TASK REQUIREMENTS: Retype only what runs from the first line of the listing to the line holding "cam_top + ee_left", both included. Do not retype the pictures.

*** Block opens ***

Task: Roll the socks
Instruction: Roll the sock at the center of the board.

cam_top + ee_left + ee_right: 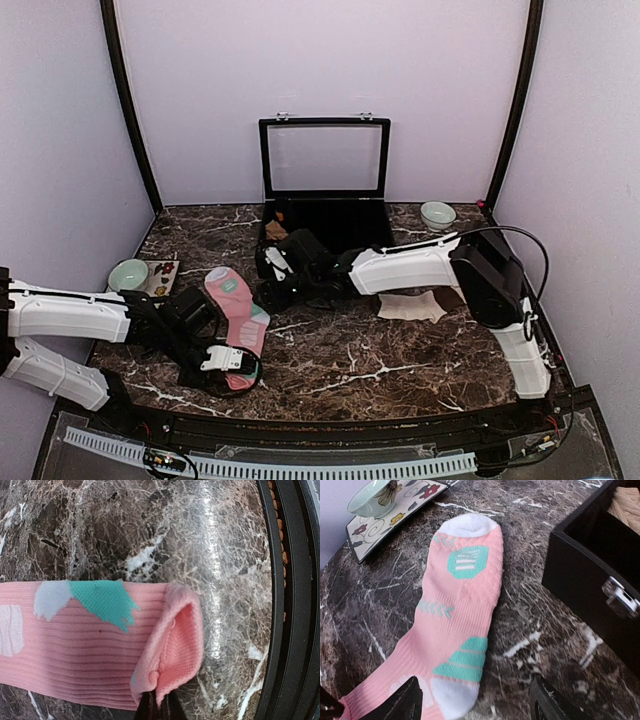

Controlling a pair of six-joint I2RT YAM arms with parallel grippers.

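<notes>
The pink sock (234, 305) with mint-green and white patches lies flat on the marble table, toe away from me. My left gripper (232, 362) is shut on its cuff at the near end; the left wrist view shows the cuff (175, 645) folded up and over, pinched between the fingertips (150, 707). My right gripper (275, 270) is open and empty, low beside the sock's right edge; in the right wrist view its fingers straddle the white heel (451, 697) of the sock (462, 595). The cream-beige sock (411, 306) lies flat under the right arm.
An open black case (325, 215) stands at the back centre, its wall close to the right gripper (590, 570), with a tan bundle (626, 502) inside. A mint bowl (128, 273) sits on a patterned tray at the left. Another bowl (437, 213) sits back right. The table's front rim (290, 600) is close.
</notes>
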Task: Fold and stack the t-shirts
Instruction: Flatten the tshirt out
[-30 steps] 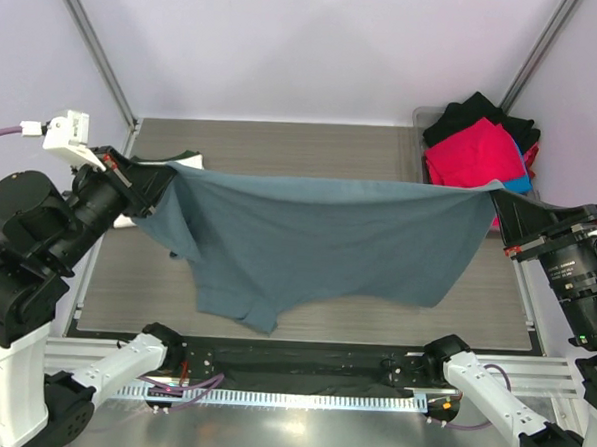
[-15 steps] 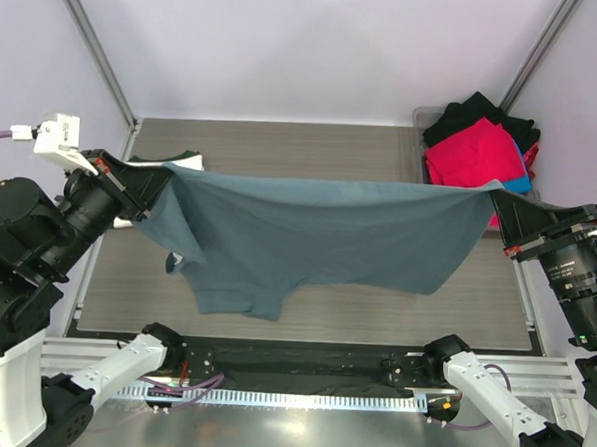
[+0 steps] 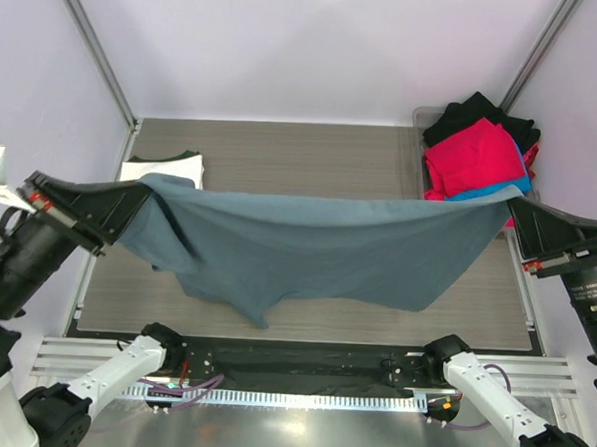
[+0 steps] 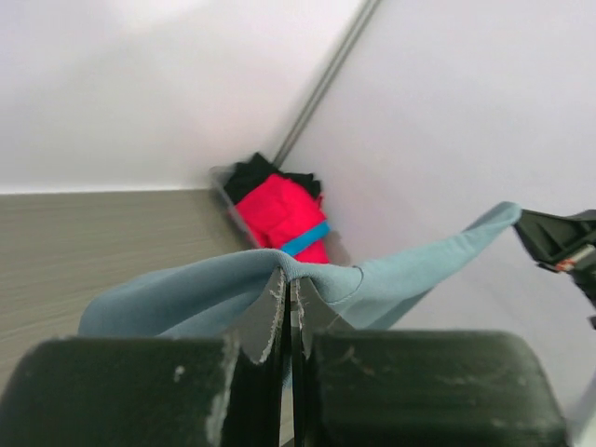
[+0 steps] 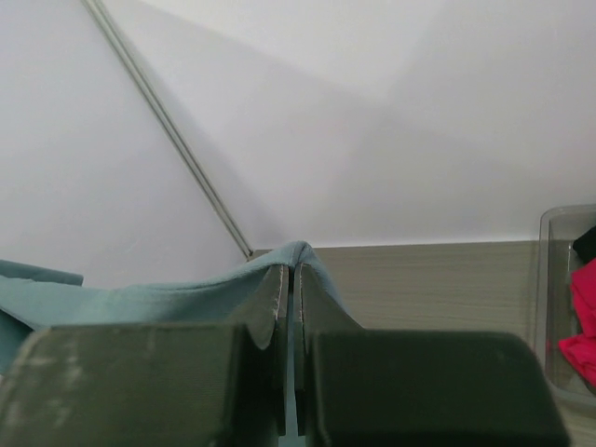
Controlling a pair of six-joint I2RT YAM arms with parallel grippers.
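Note:
The slate blue-grey t-shirt [image 3: 317, 250] hangs stretched in the air between my two grippers, sagging over the table. My left gripper [image 3: 143, 192] is shut on its left corner; in the left wrist view the cloth [image 4: 186, 298] bunches over my closed left gripper [image 4: 290, 279]. My right gripper [image 3: 513, 200] is shut on the right corner; the cloth [image 5: 140, 300] drapes over it [image 5: 291, 270] in the right wrist view. A folded cream-white shirt with a dark green one [image 3: 166, 165] lies at the table's far left, partly hidden by the hanging shirt.
A clear bin [image 3: 421, 120] at the back right holds red [image 3: 477, 153], black [image 3: 480, 108] and bright blue shirts; it also shows in the left wrist view [image 4: 279, 209]. The grey wood-grain table [image 3: 302, 149] has metal frame posts at its back corners.
Both grippers have risen and spread outward towards the camera, lifting the blue-grey shirt higher. Its hanging lower part has swung and now dangles just above the table's near side.

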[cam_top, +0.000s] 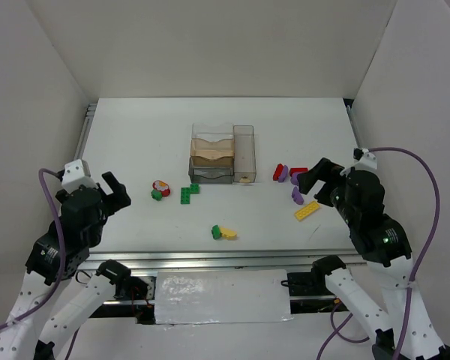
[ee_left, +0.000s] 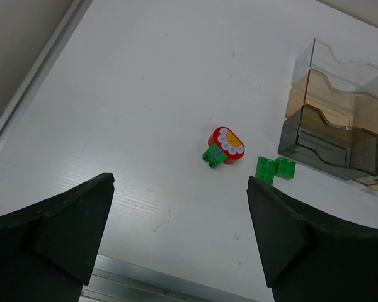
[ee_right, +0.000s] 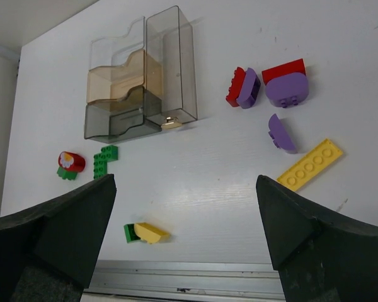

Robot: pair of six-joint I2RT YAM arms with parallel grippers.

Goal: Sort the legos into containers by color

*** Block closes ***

TASK RESULT:
Task: Roll the socks
Instruction: Roll the sock at the center of the board.

cam_top + ee_left + ee_right: 

This exercise requires no additional output.